- _DIRECTIONS_:
Identify and copy all lines of the material where the string "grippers" is found.

- _THE DATA_:

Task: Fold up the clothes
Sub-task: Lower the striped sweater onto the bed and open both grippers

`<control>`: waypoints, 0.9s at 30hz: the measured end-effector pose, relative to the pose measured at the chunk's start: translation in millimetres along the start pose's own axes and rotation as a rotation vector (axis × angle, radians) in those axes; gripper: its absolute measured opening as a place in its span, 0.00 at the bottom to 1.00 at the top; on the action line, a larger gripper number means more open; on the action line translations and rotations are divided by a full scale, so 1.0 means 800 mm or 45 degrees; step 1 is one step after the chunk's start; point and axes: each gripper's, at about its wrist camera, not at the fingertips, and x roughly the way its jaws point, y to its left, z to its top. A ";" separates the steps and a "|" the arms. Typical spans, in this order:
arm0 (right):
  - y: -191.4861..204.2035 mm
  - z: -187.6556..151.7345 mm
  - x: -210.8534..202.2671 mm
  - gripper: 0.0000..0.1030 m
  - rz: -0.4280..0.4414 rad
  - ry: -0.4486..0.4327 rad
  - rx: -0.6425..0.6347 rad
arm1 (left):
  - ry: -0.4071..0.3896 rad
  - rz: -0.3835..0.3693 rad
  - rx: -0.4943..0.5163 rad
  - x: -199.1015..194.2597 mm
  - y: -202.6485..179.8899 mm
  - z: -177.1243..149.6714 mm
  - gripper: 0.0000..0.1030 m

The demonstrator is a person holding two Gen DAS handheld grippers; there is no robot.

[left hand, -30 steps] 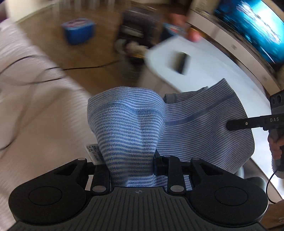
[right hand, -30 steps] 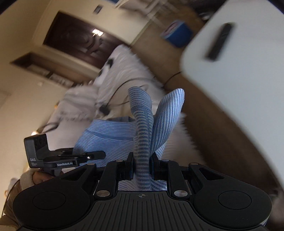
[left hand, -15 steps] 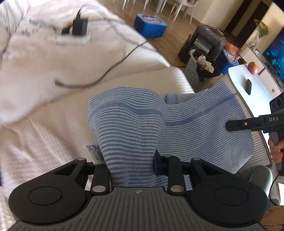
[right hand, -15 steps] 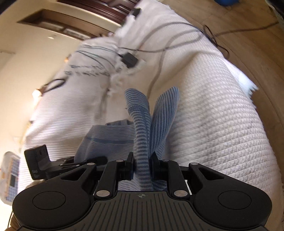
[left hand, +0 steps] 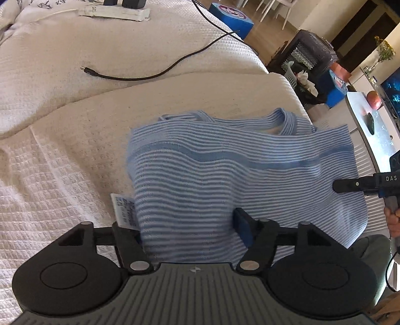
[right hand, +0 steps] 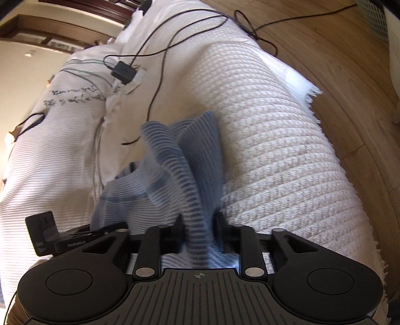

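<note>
We hold the blue-and-white striped knit garment (left hand: 225, 175) between both tools, stretched above the cream waffle-weave blanket (left hand: 62, 155) that covers the bed. The left gripper (left hand: 190, 225) pinches a thick bunch of the striped cloth between its fingers, with a white care label (left hand: 125, 210) sticking out just beside the left finger. The right gripper (right hand: 200, 225) is pressed together on a narrower fold of the same cloth, which rises in blurred ruffles in front of it.

As we judge it, the folding is barely begun: the garment looks to be carried or being laid out, its neckline (left hand: 287, 120) toward the far side and its far part drooping toward the blanket, and no tidy fold shows yet. Laying it flat, folding and smoothing all remain.

For room, the blanket offers a broad bare stretch ahead and to the left. A loose black cable (left hand: 155, 75) lies farther off near the blanket's far part, with a white power strip (left hand: 115, 11) beyond it, well apart from the garment. The blanket's right edge (right hand: 350, 190) drops to the wooden floor (right hand: 337, 50) just beside our right tool, so we judge that the garment should land inward from that edge.
</note>
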 end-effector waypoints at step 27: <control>0.119 -0.063 -0.034 0.39 -0.181 -0.161 -0.718 | -0.114 0.141 0.260 -0.048 -0.073 0.000 0.54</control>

- _FINISHED TASK_:
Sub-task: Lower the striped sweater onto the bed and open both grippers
The demonstrator is a person holding two Gen DAS handheld grippers; there is no robot.

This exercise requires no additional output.